__TASK DIRECTIONS__
Skip the pictures and repeat each line of the data exactly.

__DATA SHOWN__
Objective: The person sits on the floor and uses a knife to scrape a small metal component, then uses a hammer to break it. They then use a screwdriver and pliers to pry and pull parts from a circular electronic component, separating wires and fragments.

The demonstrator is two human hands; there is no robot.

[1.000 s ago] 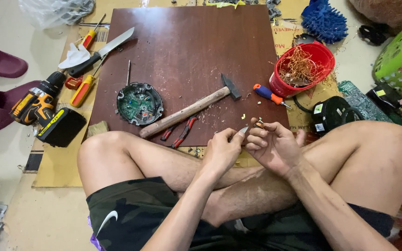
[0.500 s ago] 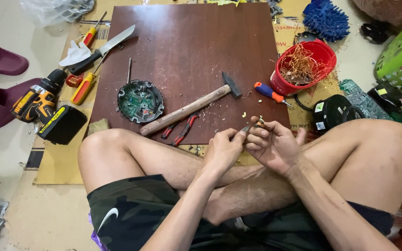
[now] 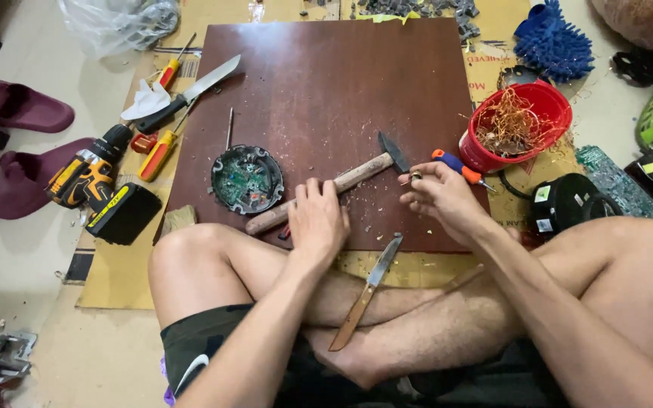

__COMPLETED EXERCISE__
Objective: The person sits on the floor and uses a knife to scrape a small metal component, then uses a hammer to break it. They then use a screwdriver and pliers to pry and pull parts from a circular electronic component, separating wires and fragments.

The demonstrator is two human hands; there is no robot.

[1.000 s ago] 
[0.500 s ago] 
[now] 

There's nothing else to the answer.